Experimental decoder and encoder for the Pacific PMV-107J TPMS (315MHz) sensors used by Toyota

I was inspired by the excellent TPMS work by Jared Boone (https://github.com/jboone/gr-tpms and https://github.com/jboone/tpms) that did have a packet_type listed that looked a lot like what I got out of my sensors, but no crc/checksum function was listed. Trying to make sense of the stated 64 bits got me some partial matches trying to bruteforce the CRC as described in the tpms project (using https://github.com/sitsec/bruteforce-crc), but it wasn't until I realized that the packets were actually 66 bits in length that it fit perfectly.

This is what I came up with after decoding a lot of messages from the real sensors (9 different ones) and sending custom messages to the TPMS unit in the car while watching the diagnostic tool:

FSK modulation at 314.98MHz, deviation around +/- 35kHz. Raw bitrate around 9910bps Preamble 0001111110 (the last two bits are probably a first, ignored, manchester encoded bit) as the remaining message assumes a diffman decode starting at 1

Packet bit format after differential manchester decoding (MSB first)

Offset Length Description           Notes
0 28 Sensor ID 7 hex digits
28 1 Battery status 1 if low, 0 if ok or 'over' in Toyota speak
29 2 Counter Counts 1,2,3 for every message out of the sensor. Car seems to ignore this and happily accepts the same counter over and over without ever changing
31 1 Unknown Must be zero for the packet to be recognized by the car (haven't seen a real sensor ever set this bit)
32 1 Rapid pressure drop? Seems to be ignored by the car, I've seen some sensors setting this bit to 1 when pressure is changing fast. This also triggers multiple transmissions in rapid succession
33 1 Self-test failed? My sensors sets this to 0 but when I send a message with this bit set to 1 to the car the TPMS light starts flashing and the values in the message are ignored
34 8 Tire pressure PSI/0.363 + 40 or kPa/2.48 + 40, diagnostics reports this in PSI
42 8 Inverted tire pressure xor 0xff of above
50 8 Tire temperature Celsius + 40 resulting in a range from -40 to +215C, diagnostics insists on reporting this in Fahrenheit though
58 8 CRC over bits 0 - 57 Truncated polynomial 19, init value 0

A trick I used in order to be able to use the Python crcmod to calculate this CRC was to prepend 6 dummy zero bits in front to make the message fit into complete bytes (won't affect CRC8 as long as padding is done in front)

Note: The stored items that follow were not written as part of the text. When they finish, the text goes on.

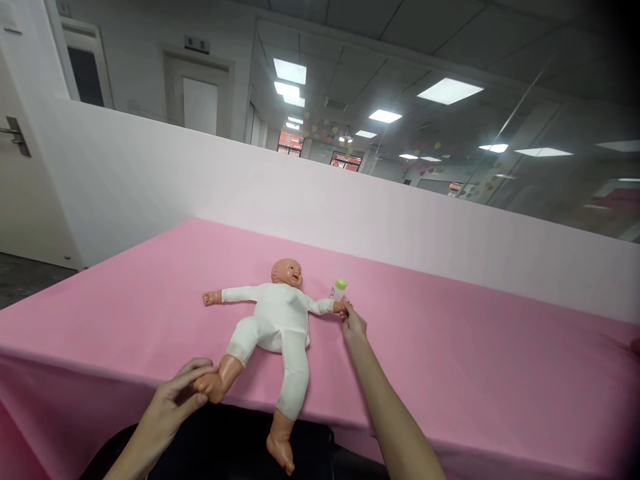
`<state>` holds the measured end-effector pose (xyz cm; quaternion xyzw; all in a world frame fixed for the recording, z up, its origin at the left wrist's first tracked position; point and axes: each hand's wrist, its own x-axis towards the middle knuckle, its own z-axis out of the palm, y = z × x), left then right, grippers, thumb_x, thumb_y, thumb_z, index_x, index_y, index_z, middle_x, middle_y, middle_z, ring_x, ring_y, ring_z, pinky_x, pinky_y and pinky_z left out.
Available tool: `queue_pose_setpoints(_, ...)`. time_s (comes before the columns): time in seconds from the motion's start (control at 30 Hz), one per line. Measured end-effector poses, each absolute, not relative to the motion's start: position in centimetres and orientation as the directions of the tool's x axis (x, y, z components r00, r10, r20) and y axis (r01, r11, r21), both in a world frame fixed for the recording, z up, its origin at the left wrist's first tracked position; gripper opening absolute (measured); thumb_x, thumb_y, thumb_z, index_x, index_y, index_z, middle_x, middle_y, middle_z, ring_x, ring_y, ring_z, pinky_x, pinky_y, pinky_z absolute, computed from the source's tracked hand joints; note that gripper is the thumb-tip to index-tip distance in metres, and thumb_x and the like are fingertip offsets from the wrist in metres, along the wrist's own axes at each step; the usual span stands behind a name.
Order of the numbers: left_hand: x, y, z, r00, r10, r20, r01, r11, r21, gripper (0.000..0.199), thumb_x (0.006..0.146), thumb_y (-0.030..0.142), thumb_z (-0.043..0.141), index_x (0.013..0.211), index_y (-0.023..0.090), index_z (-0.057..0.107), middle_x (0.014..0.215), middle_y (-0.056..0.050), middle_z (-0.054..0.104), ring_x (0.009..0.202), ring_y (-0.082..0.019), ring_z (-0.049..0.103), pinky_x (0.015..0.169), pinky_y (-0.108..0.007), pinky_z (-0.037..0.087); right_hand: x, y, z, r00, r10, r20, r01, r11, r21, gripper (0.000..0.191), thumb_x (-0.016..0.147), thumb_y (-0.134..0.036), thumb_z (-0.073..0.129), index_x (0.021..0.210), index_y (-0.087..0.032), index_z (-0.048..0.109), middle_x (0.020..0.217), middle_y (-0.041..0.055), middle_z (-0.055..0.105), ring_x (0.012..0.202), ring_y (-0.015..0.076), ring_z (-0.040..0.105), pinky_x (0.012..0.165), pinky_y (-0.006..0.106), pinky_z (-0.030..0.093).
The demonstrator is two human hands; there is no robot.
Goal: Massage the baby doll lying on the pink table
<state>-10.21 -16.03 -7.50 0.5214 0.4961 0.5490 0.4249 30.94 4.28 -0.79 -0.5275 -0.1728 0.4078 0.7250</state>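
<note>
A baby doll (283, 310) with a white cloth body lies on its back on the pink-covered table (450, 360), head toward the wall. Its lower legs reach to and past the front edge. My left hand (175, 397) is closed around the doll's foot on the left, thumb below and fingers above. With its fingertips, my right hand (354, 320) pinches the doll's small hand on the right. Just behind that spot stands a small bottle (339, 289) with a light green cap; its lower part is partly hidden by the doll's hand.
A white low wall (310, 193) runs along the table's far side, with a glass pane (425, 127) above it. At the left is a door with a handle (19, 137). Part of another person's hand (635, 346) shows at the right edge.
</note>
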Motion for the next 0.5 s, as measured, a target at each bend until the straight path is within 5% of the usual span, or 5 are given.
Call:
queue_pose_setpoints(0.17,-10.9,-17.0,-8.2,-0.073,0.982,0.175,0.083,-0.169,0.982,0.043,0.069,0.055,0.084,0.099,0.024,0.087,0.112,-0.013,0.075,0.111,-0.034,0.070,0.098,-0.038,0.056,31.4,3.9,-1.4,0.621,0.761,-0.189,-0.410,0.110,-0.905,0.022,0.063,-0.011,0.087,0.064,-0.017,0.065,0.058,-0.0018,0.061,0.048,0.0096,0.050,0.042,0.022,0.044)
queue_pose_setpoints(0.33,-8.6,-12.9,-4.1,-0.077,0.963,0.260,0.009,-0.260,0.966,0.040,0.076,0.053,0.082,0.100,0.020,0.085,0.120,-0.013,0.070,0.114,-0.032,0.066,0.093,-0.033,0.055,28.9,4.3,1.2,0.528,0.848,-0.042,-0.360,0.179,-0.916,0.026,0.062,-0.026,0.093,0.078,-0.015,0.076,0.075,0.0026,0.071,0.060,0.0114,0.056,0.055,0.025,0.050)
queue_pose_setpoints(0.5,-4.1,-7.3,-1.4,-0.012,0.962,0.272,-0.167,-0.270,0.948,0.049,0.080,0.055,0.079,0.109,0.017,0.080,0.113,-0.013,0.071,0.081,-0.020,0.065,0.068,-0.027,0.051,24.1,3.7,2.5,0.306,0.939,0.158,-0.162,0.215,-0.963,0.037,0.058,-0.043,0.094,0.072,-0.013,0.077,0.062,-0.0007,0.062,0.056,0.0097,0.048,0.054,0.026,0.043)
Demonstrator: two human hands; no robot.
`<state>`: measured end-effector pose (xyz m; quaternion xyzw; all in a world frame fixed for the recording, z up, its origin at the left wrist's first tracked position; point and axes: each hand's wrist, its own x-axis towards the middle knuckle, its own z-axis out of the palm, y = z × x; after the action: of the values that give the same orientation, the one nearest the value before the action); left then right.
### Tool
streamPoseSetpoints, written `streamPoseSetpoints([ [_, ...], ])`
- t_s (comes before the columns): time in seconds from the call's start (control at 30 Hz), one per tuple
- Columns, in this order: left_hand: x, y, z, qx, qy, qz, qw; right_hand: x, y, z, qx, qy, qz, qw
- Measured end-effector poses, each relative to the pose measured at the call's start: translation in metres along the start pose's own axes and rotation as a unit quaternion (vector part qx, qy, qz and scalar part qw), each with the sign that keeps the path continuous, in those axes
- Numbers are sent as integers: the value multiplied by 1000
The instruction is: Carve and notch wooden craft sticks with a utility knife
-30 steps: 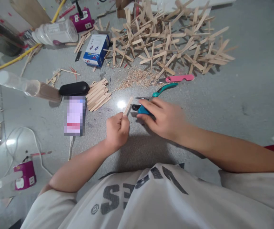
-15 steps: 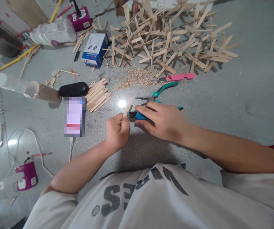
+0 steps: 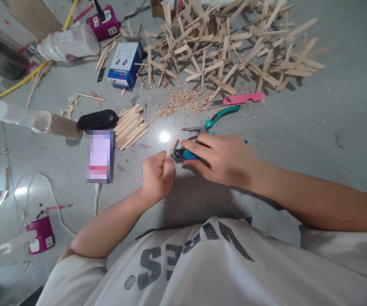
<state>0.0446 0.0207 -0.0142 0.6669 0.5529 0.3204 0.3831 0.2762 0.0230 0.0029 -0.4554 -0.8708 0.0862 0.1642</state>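
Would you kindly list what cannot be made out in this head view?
- Cutter: mostly covered by the right hand; its blades cannot be made out.
- Stick: lower end hidden inside the left hand.
- Phone: screen blurred out.
- Box: print too small to read.
- Stick pile: cut off by the top edge.
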Motion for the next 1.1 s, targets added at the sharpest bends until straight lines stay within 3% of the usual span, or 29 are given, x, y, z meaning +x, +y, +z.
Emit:
streamPoseSetpoints([
  [0.57,2,0,1,-3,-1,-2,1000,-1,-2,-2,-17,18,-7,1000],
  [1.1,3,0,0,-21,-19,-8,1000,1,-5,-6,26,-20,31,999],
])
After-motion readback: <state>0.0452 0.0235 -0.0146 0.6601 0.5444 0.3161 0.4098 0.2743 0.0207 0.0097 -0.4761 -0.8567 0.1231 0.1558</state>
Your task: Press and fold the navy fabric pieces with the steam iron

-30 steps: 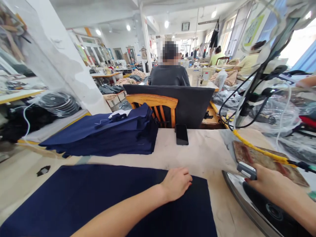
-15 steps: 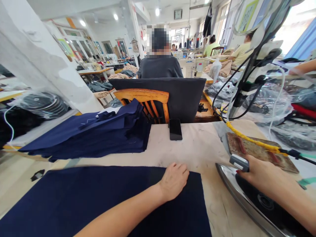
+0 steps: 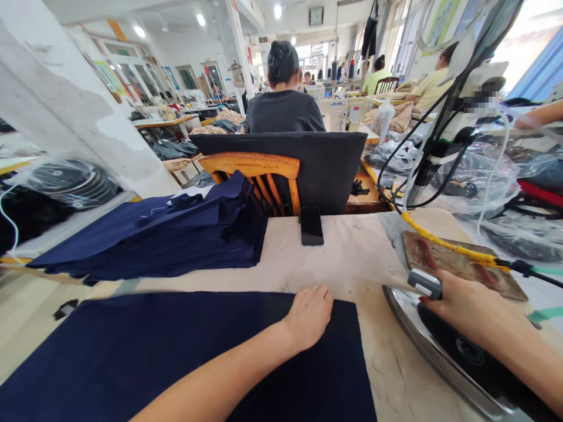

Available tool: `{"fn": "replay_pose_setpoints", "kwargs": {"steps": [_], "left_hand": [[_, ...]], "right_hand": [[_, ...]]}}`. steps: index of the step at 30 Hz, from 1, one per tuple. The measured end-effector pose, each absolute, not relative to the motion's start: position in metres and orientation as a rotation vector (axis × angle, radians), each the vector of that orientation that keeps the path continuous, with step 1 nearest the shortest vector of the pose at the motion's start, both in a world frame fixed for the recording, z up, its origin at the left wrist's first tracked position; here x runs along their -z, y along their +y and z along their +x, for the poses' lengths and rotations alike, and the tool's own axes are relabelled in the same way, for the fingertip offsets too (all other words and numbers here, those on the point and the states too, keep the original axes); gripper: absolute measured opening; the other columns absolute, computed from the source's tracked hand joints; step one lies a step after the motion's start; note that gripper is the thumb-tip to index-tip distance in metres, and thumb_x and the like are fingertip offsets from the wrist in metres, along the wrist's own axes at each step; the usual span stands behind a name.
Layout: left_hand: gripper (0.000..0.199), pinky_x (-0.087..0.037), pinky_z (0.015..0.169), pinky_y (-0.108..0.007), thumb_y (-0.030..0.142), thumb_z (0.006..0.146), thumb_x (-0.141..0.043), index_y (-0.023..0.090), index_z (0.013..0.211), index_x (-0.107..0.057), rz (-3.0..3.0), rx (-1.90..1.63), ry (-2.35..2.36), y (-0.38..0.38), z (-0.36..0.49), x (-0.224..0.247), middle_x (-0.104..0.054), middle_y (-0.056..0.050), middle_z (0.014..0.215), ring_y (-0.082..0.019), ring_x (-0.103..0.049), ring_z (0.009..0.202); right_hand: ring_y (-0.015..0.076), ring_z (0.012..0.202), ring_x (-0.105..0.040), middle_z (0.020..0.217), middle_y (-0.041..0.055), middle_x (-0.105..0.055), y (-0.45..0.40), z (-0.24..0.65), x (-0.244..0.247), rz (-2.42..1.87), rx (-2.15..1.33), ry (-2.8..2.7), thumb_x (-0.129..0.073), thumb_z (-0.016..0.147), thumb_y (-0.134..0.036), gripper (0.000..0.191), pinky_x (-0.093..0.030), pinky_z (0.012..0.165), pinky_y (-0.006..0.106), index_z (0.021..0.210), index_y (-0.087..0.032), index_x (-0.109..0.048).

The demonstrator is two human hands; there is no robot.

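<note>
A navy fabric panel point(image 3: 185, 346) lies flat on the pale covered table in front of me. Near its far right edge, my left hand point(image 3: 309, 316) rests knuckles up, its fingers curled down at the cloth; the fingertips are hidden. My right hand point(image 3: 460, 299) is closed round the grey handle of a steam iron point(image 3: 407, 328). The iron sits on the table cover, just right of the panel, its tip pointing away from me. Beyond the panel on the left is a stack of folded navy fabric point(image 3: 176, 240).
A phone point(image 3: 311, 227) lies at the table's far edge. Behind the iron is a worn iron rest plate point(image 3: 457, 264), crossed by a yellow-wrapped cord point(image 3: 440, 239). A wooden chair point(image 3: 259, 167) and a seated person point(image 3: 284, 111) are ahead. Plastic-wrapped bundles point(image 3: 475, 170) lie right.
The view has tipped slightly, so the scene sits a little higher in the picture. Both hands, the iron and the fabric keep nearly the same places.
</note>
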State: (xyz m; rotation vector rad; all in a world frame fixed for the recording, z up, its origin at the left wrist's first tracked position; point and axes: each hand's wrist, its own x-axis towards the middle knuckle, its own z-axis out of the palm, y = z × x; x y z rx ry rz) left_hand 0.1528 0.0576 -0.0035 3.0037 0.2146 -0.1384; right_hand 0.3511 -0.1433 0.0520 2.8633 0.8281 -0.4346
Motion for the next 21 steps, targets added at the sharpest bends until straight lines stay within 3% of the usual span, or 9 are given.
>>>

The code will utilize the super handy HackRF One through GNURadio to either sniff existing sensors decoding the data above, or encode and transmit custom messages. This is a major Python hack, and Python is definitely not my primary choice of programming languages. The code here is built upon code that was generated by the GNU Radio Companion and I only added a custom source and sink respectively.

No warranties that this won't cause issues with your car, but it works for me. Transmit responsibly.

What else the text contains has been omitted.